I Mormoni inoltre non hanno mai accettato la dottrina cristiana della Santa Trinità così come essa venne definita dal Concilio di Nicea del 325, per questo i Mormoni non  sono mai stati invitati ad associarsi al Consiglio mondiale delle chiese o a qualunque altro organismo interdenominazionale  della cristianità. Joseph Smith descrisse la Santa Trinità in "dottrina e alleanza" con questi termini: "Il Padre ha un corpo di carne e  ossa, tangibile come quello dell'uomo: come pure il Figlio, mentre lo Spirito Santo non ha un corpo di carne ed ossa, ma è una persona spirituale". Joseph Smith insegnò apertamente il politeismo. In un discorso pronunciato il 16 giugno 1844 disse: "Predicherò sulla pluralità degli dei... Ho sempre parlato della pluralità degli dei... Ho sempre affermato che Dio è un personaggio distinto e uno Spirito ed essi costituiscono tre personaggi distinti o tre dei. Se questo è conforme al Nuovo Testamento abbiamo tre dei, ed essi sono plurimi, e chi può contraddirlo?... Quindi la dottrina della pluralità degli dei è importante come qualsiasi altra dottrina della Bibbia. Essa si trova in tutta la Bibbia". E' chiaro, quindi, che i Mormoni sono politeisti e antitrinitari e ad essi si applica a pennello la frase di S. Paolo in Galati 1,6-9: "Io mi meraviglio che così presto voi passiate da Colui che ci ha chiamati mediante la grazia di Cristo, ad un altro Vangelo. Il quale poi non è un altro Vangelo; ma ci sono alcuni  che vi turbano e vogliono sovvertire l'Evangelo di Cristo. Ma  quando anche noi quando anche un angelo dal cielo vi annunziasse un Vangelo diverso da quello che vi abbiamo annunziato, sia egli anatema, come l'abbiamo detto prima d'ora, torno a ripeterlo   anche adesso: se alcuno vi annunzia un Vangelo diverso da quello che avete ricevuto, sia anatema (maledetto)".

L'apostolo Paolo ci mette in guardia affermando che spesso Satana si traveste da "Angelo di luce". In questo caso sia l'angelo Moroni, sia Joseph Smith, hanno  cercato abilmente di contraffare l'autentico messaggio di Cristo, che secondo i Mormoni, sarebbe nato dall'unione carnale del padre con Maria di Nazareth. Cristo a sua volta, avrebbe avuto parecchie mogli: le due Marie, Marta... Il Gesù dei Mormoni ha predicato la poligamia, il politeismo e l'elezione privilegiata dell'America nei confronti di tutti gli altri popoli.
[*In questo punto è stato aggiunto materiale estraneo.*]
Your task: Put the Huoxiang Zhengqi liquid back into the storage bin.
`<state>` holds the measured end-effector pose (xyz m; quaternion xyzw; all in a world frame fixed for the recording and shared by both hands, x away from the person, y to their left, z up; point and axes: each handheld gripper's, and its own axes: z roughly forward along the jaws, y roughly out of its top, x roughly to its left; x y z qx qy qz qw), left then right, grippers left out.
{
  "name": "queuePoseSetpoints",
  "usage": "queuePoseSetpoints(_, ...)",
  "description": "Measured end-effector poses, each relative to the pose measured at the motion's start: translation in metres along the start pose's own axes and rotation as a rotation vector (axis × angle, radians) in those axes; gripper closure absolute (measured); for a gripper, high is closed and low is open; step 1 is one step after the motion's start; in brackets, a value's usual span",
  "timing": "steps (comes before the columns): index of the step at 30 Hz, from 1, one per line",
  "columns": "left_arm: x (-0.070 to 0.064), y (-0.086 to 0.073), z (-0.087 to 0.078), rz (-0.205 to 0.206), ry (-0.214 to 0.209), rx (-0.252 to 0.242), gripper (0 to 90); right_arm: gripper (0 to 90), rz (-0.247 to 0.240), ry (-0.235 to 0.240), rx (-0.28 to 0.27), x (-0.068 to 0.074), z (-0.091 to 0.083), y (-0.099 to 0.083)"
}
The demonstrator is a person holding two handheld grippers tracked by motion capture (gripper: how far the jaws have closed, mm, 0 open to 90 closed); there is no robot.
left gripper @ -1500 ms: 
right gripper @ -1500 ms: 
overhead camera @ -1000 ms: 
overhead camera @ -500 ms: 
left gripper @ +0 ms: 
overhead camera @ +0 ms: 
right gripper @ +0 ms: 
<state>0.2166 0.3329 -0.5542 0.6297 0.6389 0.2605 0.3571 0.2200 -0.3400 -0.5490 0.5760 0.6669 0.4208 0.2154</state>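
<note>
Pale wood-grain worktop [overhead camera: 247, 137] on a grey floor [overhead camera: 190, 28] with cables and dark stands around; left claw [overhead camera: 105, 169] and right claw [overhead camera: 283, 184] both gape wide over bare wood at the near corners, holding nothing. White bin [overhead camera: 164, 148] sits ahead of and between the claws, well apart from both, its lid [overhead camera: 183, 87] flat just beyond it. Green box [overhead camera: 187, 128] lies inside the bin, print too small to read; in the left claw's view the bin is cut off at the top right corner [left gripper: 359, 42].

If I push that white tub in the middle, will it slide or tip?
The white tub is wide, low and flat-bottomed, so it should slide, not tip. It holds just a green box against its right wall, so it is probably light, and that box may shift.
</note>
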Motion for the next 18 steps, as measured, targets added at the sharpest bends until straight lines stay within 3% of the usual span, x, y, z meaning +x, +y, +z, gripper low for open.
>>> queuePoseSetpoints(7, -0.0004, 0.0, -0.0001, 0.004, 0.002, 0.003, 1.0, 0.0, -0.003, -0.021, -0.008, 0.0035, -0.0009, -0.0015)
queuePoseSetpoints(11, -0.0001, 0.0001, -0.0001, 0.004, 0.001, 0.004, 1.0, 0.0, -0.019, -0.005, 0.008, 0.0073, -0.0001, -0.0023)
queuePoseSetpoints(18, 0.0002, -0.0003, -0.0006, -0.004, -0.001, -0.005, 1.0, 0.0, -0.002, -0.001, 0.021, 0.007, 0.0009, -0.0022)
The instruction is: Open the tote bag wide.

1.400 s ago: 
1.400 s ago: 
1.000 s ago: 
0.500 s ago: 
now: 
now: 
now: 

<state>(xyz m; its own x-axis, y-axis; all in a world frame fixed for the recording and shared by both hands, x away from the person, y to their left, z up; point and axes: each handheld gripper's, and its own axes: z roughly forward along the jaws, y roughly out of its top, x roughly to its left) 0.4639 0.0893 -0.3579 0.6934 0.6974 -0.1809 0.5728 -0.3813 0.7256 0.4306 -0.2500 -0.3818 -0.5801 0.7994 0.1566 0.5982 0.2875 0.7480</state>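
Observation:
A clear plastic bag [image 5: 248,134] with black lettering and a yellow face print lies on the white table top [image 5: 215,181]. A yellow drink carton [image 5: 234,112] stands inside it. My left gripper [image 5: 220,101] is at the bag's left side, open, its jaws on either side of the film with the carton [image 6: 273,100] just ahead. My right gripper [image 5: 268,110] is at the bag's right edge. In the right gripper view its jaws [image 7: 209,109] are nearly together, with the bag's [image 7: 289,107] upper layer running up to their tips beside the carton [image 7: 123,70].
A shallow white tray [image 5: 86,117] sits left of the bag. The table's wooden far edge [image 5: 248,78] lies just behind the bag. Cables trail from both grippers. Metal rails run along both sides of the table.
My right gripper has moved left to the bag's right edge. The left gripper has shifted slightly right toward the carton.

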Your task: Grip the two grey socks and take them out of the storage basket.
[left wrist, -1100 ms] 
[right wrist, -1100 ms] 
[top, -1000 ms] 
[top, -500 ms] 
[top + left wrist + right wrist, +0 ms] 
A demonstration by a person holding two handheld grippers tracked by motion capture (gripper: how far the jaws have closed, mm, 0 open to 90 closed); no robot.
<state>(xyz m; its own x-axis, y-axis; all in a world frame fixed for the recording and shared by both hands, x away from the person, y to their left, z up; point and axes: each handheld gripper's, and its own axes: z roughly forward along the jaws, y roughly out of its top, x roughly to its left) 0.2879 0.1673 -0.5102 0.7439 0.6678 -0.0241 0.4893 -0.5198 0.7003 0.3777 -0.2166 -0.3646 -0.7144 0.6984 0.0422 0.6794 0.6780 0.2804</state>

E' evidente, in conclusione, che  nel Mormonismo non vi è assolutamente la presenza di Dio.  Joseph Smith fu un anormale psichico con gravi carenze morali.  Un uomo che pubblica come rivelazione divina un libro pieno di invenzioni non può essere assolutamente inviato da Dio a fondare una nuova Chiesa. La  vera Chiesa di Gesù Cristo, quella cattolica, è stata fondata da Gesù duemila anni fa una volta per sempre. Essa non è  mai  tramontata né mai tramonterà, perché il Signore le ha promesso  che neppure le porte degli Inferi prevarranno contro di essa (Matteo, 16-18).